▸ YOUR TASK
Only lines with the string "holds" are wanted. Pull them out of the data.
········
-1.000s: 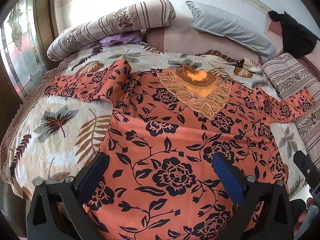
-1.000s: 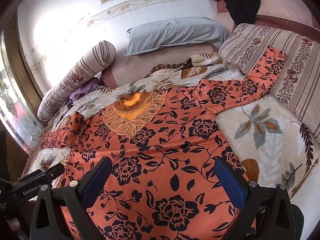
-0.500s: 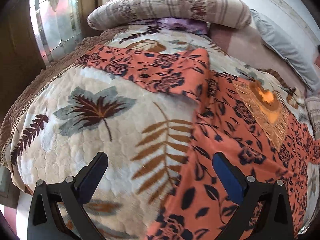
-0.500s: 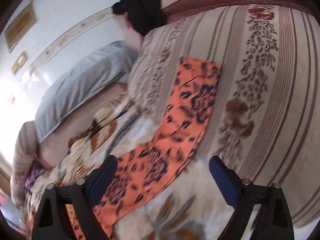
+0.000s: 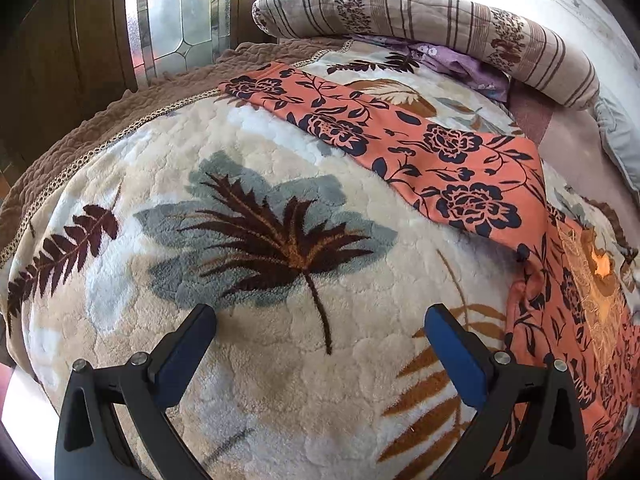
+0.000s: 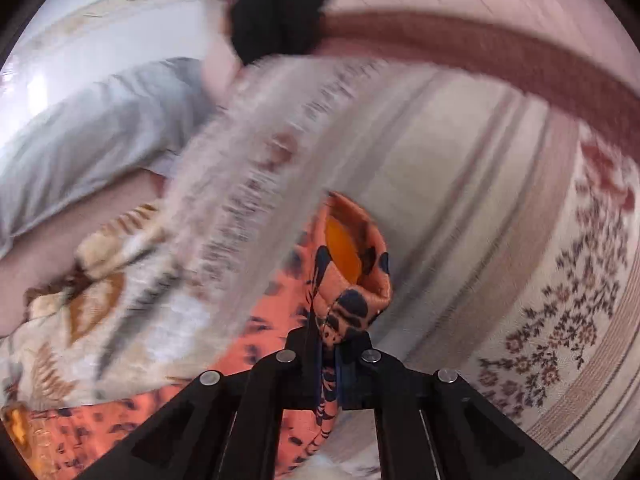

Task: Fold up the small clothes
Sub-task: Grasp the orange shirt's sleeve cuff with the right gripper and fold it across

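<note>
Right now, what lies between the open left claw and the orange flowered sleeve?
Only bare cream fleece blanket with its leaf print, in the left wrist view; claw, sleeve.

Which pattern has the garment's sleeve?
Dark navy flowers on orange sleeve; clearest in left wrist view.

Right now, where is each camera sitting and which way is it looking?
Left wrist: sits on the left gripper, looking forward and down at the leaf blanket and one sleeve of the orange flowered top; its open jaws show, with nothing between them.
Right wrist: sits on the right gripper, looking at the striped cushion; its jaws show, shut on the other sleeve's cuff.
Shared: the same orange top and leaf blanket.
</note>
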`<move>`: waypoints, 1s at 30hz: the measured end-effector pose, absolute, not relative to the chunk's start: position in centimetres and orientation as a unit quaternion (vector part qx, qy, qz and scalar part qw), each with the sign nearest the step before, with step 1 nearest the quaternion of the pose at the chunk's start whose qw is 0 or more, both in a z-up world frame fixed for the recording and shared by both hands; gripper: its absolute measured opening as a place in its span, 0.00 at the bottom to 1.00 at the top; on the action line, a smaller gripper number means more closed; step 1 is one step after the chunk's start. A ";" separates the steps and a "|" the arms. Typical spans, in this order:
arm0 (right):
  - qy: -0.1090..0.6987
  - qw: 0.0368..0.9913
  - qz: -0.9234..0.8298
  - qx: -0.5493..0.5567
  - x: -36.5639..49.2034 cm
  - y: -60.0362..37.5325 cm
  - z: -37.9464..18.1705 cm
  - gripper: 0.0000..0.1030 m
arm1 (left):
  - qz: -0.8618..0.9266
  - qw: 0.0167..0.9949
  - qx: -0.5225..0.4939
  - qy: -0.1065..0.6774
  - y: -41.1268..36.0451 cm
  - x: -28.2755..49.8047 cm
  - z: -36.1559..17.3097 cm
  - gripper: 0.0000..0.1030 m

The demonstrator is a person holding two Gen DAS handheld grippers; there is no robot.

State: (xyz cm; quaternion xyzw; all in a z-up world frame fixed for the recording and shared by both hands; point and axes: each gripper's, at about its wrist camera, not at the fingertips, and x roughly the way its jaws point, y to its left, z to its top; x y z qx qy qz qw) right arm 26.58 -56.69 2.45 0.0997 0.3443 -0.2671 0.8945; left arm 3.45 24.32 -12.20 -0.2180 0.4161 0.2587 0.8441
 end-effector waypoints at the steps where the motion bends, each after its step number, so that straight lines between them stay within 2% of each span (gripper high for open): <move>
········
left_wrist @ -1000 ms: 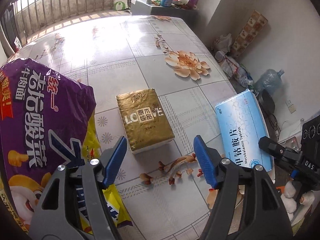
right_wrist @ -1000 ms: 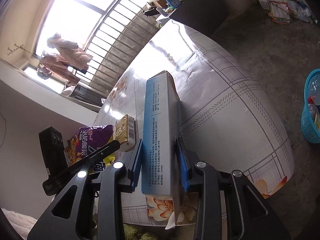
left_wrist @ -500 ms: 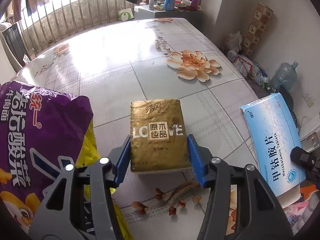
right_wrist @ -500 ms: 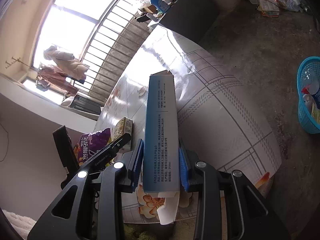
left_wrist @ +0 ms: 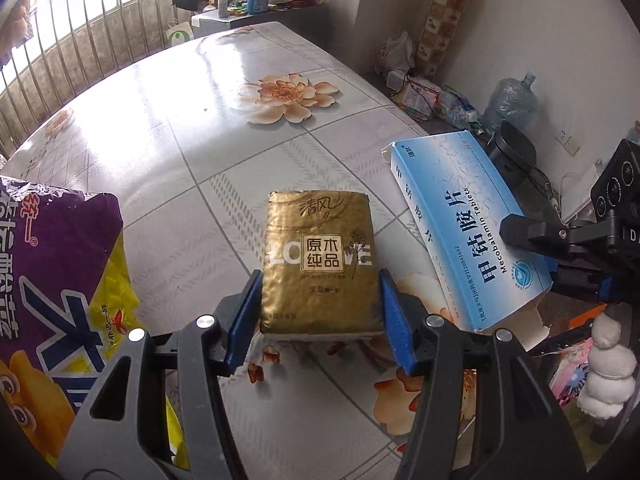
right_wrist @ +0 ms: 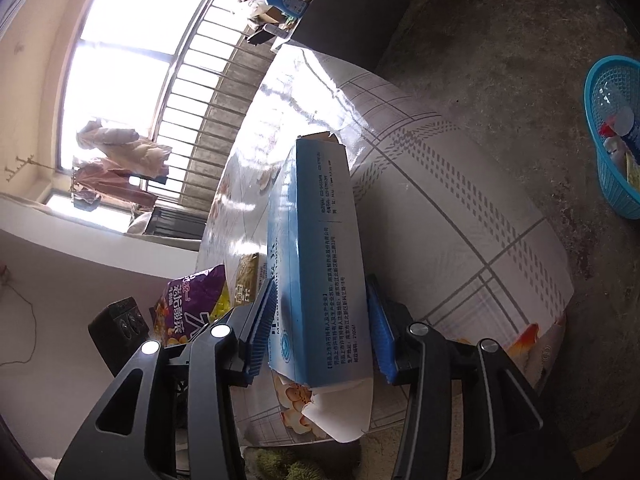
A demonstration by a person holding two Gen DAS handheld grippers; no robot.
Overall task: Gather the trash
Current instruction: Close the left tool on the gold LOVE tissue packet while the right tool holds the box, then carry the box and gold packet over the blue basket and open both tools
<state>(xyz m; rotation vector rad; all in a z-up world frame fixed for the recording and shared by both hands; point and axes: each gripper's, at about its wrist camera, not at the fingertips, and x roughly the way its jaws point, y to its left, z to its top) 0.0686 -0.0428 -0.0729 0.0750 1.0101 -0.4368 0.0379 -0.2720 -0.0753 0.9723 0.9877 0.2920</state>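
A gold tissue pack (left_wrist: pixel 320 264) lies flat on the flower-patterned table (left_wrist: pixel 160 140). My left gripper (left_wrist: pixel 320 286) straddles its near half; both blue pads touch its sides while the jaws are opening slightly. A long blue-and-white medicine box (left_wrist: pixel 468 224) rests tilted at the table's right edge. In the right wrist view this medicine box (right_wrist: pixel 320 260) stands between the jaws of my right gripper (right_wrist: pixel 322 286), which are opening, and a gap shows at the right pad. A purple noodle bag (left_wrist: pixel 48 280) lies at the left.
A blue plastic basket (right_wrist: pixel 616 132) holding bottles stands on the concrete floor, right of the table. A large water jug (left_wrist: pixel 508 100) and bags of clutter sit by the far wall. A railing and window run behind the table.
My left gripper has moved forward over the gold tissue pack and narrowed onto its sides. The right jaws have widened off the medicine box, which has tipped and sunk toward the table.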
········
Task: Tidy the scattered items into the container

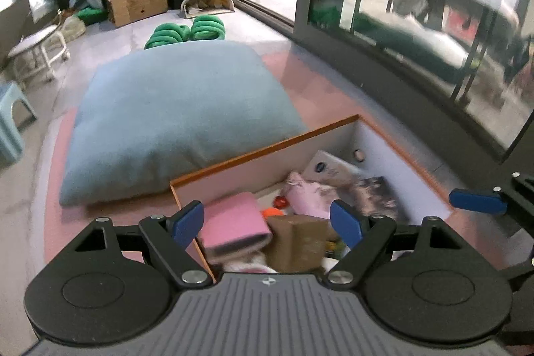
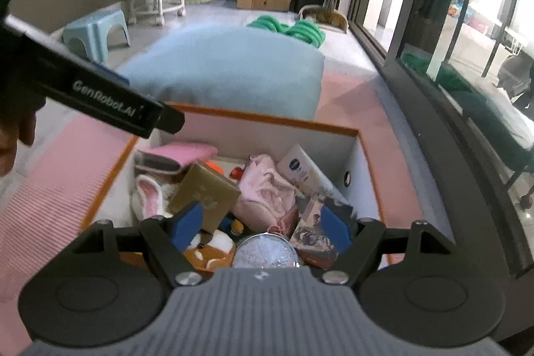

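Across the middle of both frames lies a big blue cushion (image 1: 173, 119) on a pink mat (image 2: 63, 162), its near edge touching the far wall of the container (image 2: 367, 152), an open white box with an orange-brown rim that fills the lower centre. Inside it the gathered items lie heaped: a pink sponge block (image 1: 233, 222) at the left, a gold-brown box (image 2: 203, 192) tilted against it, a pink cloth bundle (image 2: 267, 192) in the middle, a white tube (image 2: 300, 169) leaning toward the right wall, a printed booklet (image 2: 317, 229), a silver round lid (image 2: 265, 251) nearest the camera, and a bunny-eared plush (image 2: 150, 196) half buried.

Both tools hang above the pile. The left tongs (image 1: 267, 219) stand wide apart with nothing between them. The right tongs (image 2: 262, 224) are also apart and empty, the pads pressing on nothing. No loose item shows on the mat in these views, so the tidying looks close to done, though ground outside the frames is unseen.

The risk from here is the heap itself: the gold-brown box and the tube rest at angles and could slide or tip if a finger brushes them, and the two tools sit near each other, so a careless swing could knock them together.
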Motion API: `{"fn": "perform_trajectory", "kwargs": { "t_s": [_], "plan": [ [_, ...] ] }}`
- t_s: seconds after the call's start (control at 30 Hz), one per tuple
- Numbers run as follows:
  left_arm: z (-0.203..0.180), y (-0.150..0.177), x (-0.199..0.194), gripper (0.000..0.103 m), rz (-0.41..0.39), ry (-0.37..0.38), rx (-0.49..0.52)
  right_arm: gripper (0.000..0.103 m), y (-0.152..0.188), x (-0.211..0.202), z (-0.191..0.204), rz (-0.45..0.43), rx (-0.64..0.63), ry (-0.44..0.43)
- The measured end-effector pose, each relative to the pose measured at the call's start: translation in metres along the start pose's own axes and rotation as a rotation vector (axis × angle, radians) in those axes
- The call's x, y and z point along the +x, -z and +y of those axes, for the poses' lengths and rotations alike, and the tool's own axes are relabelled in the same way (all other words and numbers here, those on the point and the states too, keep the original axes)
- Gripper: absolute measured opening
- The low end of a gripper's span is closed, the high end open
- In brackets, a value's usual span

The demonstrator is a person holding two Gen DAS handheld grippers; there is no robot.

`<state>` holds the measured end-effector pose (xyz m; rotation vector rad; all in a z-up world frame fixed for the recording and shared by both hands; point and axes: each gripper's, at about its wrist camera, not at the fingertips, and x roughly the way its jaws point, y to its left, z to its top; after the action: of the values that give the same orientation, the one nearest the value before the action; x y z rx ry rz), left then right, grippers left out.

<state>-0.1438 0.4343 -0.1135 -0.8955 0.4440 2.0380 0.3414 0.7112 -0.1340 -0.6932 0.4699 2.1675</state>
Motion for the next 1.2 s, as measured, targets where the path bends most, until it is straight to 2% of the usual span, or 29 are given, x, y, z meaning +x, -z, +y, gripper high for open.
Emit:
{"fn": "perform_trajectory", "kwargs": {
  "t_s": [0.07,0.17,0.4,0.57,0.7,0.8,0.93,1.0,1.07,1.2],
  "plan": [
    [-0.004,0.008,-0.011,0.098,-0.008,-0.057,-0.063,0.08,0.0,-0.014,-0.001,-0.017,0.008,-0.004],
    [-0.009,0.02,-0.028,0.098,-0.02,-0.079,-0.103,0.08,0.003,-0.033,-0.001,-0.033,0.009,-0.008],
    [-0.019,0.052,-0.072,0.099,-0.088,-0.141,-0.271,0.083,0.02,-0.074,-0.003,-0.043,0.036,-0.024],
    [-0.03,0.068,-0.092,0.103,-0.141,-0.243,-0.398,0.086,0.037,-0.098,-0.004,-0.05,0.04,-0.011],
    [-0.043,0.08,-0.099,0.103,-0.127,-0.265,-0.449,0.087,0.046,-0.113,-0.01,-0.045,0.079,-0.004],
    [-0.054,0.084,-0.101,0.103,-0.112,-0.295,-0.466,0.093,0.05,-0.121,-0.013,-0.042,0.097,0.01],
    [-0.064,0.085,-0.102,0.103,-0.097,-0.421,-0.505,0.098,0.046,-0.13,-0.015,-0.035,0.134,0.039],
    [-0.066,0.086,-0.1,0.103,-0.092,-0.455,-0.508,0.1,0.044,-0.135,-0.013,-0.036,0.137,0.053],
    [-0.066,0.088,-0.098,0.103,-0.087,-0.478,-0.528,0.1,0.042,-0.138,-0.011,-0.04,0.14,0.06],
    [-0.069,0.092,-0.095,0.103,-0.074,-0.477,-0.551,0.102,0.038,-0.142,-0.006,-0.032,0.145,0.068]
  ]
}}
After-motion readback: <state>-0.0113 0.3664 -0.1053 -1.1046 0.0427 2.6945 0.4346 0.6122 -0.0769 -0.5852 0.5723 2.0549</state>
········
▸ RESULT FOR THIS EXERCISE
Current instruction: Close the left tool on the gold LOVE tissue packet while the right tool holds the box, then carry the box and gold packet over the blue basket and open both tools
`<state>` holds the measured end-effector pose (xyz m; rotation vector rad; all in a z-up world frame fixed for the recording and shared by both hands; point and axes: each gripper's, at about its wrist camera, not at the fingertips, and x roughly the way its jaws point, y to its left, z to its top; after the action: of the values that give the same orientation, the one nearest the value before the action; x y z rx ry rz), left then right, grippers left out.

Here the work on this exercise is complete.